[Stored items]
################

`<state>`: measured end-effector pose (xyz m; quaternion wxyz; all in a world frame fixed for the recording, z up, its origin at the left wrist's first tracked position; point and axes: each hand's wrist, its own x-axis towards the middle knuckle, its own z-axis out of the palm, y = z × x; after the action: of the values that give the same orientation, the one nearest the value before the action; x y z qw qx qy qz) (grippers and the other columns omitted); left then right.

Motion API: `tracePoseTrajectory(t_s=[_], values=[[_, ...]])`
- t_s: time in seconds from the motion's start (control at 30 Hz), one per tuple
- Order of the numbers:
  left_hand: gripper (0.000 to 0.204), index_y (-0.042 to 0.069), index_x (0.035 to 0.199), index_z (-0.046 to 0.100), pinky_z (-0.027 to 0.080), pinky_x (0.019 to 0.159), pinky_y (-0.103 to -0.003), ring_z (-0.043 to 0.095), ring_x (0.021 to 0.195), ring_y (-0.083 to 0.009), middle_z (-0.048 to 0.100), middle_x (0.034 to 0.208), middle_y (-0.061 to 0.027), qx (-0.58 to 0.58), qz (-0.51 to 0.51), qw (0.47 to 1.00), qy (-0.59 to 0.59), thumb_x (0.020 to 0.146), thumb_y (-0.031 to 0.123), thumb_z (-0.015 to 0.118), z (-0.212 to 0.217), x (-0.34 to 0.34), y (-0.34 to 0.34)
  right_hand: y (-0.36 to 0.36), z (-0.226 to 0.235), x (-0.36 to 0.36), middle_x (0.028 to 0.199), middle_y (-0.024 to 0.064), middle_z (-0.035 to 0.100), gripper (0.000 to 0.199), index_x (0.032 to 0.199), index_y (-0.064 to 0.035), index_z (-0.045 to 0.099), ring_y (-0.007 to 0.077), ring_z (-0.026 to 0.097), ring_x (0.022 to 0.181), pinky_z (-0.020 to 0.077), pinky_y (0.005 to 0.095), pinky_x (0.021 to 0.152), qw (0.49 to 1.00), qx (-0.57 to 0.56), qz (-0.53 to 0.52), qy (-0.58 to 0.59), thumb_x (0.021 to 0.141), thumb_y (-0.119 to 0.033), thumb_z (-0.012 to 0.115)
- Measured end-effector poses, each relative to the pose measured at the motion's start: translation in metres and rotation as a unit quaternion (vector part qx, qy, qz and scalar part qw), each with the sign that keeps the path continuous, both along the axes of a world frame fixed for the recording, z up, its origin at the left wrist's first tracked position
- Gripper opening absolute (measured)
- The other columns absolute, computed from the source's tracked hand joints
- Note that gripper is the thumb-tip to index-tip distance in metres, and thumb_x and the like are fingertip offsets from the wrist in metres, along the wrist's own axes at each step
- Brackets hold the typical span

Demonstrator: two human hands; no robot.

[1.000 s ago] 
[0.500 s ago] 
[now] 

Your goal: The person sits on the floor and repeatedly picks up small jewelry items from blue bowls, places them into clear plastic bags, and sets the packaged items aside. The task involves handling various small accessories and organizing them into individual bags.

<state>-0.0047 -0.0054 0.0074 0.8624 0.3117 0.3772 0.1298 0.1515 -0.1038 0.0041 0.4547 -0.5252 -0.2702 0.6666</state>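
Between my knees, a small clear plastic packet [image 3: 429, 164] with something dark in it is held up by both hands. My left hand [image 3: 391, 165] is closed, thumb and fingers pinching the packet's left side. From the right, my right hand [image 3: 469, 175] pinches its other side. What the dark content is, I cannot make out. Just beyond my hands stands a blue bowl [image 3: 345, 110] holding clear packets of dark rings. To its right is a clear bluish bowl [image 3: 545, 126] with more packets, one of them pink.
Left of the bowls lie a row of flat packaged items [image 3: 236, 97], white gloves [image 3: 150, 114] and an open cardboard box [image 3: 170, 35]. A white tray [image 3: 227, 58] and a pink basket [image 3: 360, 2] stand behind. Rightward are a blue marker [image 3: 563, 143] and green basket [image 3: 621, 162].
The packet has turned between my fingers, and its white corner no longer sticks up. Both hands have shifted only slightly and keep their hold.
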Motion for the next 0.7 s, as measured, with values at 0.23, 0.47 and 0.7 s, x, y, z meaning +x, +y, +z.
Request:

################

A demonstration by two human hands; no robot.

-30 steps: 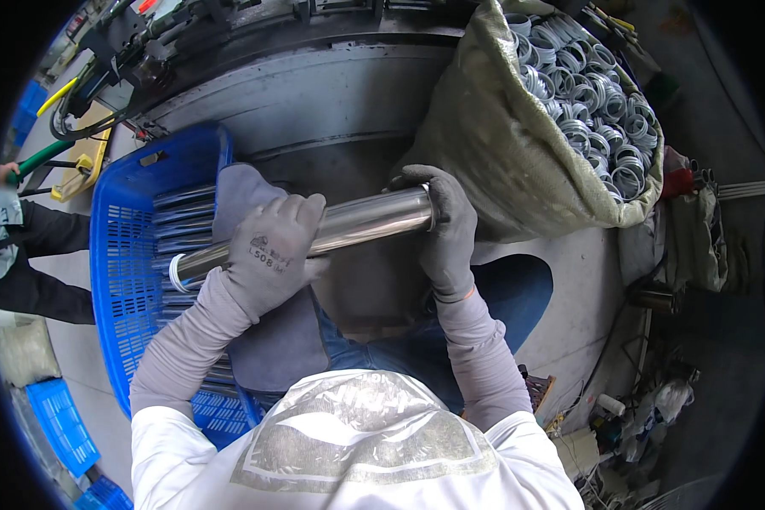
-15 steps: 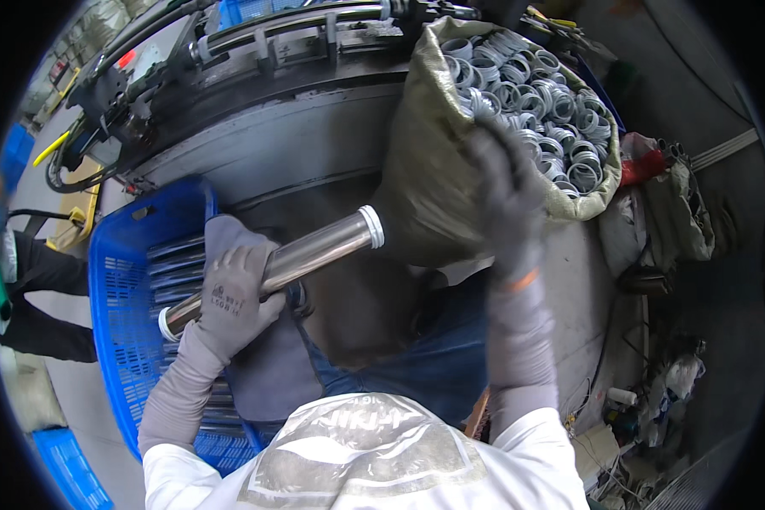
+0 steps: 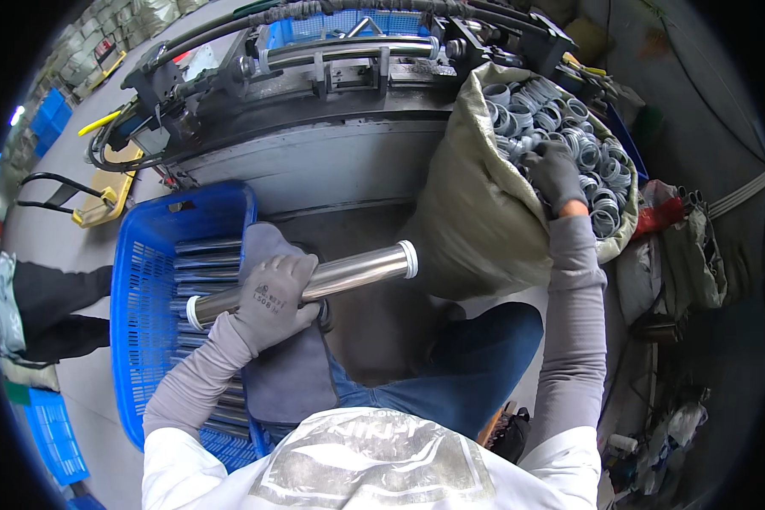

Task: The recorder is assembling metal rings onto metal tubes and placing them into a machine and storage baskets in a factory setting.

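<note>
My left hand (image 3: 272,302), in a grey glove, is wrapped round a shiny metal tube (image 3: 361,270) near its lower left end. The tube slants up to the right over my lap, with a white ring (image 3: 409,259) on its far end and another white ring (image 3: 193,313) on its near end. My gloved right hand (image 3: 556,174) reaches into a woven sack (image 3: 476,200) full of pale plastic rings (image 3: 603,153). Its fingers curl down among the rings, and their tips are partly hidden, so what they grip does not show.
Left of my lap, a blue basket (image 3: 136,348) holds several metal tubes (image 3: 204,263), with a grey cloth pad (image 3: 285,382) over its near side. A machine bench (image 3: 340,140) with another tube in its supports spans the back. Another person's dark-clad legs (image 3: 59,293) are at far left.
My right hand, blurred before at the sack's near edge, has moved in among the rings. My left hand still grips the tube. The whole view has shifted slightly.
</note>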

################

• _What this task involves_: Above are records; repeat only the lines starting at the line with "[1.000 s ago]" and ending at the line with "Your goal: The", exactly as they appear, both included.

• _Finished exercise_:
[1.000 s ago] 
[0.500 s ago] 
[now] 

Your goal: The person sits on the floor and repeatedly picks up small jewelry items from blue bowls, places them into clear plastic bags, and sets the packaged items aside. The task involves handling various small accessories and organizing them into individual bags.

The output is complete as it stands.